Landlords ‘not prepared’ for implications of Brexit
The government has failed to prepare private rental landlords for the impact of Brexit, the Residential Landlords Association (RLA) has warned. The organisation said ministers had not issued any guidance to landlords around the implications of Brexit on the Right to Rent scheme, a move that could leave millions of EU citizens at risk of being unable to rent.
Two-thirds of the 3.7 million EU citizens in the UK are in private rental accommodation and the RLA fear that without the proper guidance, landlords are unclear as to their status once the UK leaves the bloc.

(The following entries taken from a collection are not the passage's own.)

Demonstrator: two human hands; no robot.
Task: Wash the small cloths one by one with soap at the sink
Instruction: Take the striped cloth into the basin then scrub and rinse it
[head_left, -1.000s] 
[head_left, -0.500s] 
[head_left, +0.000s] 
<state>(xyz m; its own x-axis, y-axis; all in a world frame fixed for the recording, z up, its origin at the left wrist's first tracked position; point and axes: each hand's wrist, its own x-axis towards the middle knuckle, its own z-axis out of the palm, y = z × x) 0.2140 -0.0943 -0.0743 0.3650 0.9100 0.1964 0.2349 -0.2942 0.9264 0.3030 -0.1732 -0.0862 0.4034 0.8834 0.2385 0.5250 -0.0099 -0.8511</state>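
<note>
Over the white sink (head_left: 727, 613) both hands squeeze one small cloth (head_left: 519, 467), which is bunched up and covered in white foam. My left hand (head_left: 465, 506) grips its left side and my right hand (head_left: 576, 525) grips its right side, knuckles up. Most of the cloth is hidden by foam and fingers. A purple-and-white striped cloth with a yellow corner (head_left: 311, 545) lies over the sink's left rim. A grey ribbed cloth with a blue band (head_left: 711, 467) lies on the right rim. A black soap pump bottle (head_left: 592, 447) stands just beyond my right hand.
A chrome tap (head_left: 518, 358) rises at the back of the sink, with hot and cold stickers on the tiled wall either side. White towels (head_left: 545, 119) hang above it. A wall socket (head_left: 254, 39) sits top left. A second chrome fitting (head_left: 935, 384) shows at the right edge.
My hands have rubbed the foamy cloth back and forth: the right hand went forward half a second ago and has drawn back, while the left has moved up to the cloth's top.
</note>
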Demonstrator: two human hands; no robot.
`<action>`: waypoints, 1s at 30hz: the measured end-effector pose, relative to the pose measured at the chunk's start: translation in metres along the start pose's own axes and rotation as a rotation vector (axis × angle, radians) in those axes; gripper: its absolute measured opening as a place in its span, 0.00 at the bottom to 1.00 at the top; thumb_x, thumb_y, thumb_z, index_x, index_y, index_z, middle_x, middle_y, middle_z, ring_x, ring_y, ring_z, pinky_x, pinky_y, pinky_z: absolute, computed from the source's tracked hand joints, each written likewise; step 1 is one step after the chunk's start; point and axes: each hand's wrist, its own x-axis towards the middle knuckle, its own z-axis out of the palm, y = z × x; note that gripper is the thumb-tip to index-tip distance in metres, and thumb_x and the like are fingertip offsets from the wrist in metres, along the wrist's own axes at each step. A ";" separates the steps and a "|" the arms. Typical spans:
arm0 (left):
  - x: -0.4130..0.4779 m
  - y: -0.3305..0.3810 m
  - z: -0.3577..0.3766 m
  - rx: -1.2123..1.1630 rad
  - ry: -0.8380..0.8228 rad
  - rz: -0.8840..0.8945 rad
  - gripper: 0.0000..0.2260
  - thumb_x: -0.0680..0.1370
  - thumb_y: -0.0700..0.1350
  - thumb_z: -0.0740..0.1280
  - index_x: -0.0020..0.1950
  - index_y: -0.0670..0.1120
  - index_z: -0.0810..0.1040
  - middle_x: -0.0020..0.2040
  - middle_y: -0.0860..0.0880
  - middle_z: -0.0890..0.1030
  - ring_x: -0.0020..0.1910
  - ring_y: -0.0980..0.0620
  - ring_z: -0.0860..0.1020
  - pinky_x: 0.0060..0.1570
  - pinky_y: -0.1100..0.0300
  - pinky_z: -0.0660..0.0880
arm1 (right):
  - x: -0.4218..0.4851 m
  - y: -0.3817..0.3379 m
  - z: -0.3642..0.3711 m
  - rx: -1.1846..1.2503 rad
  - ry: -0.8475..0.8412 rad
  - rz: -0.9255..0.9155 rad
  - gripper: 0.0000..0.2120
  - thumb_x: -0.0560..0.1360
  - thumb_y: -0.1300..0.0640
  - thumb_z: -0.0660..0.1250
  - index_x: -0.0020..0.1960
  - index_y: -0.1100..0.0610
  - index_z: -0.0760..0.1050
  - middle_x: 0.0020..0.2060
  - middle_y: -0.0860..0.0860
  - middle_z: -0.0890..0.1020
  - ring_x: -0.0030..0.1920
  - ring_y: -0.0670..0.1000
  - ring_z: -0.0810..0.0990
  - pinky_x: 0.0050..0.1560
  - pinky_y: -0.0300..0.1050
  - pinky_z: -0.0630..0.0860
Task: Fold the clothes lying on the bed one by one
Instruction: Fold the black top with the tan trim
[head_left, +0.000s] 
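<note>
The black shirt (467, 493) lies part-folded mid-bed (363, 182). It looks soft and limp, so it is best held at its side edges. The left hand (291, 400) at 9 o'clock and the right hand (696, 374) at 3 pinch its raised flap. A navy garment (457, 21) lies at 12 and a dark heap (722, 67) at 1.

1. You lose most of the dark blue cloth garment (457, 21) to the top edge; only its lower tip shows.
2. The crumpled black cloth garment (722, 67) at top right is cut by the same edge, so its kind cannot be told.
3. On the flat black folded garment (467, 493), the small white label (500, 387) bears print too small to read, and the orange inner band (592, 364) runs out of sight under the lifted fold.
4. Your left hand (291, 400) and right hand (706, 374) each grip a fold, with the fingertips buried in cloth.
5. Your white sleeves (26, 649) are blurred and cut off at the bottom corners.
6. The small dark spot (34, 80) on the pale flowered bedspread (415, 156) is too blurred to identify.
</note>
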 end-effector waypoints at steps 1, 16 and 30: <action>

The Right to Rent scheme puts the responsibility of checking a tenants’ immigration status on the landlord who risk large fines or prosecution if they know or have “reasonable cause to believe” that someone who does not have the right to rent in the UK is occupying their property.
Last month, a judge ruled Right to Rent breached the European Convention on Human Rights as it led to inadvertent discrimination against prospective non-UK tenants.
Around a fifth of landlords are less likely to let to nationals from the EU or the EEA as a result of the Right to Rent scheme, according to latest figures from the RLA. The organisation warn this figure could rise after Brexit.
David Smith, the Policy Director for the RLA, said : “The Government needs to publish clear and practical guidance for landlords about the implications of Brexit on who they can and cannot rent to. If they do not, more landlords will become increasingly fearful about renting to non-UK nationals, with the potential of facing prosecution.”
He adds: “The result will be they will avoid renting to anyone who is not a UK national, making life difficult for EU nationals.”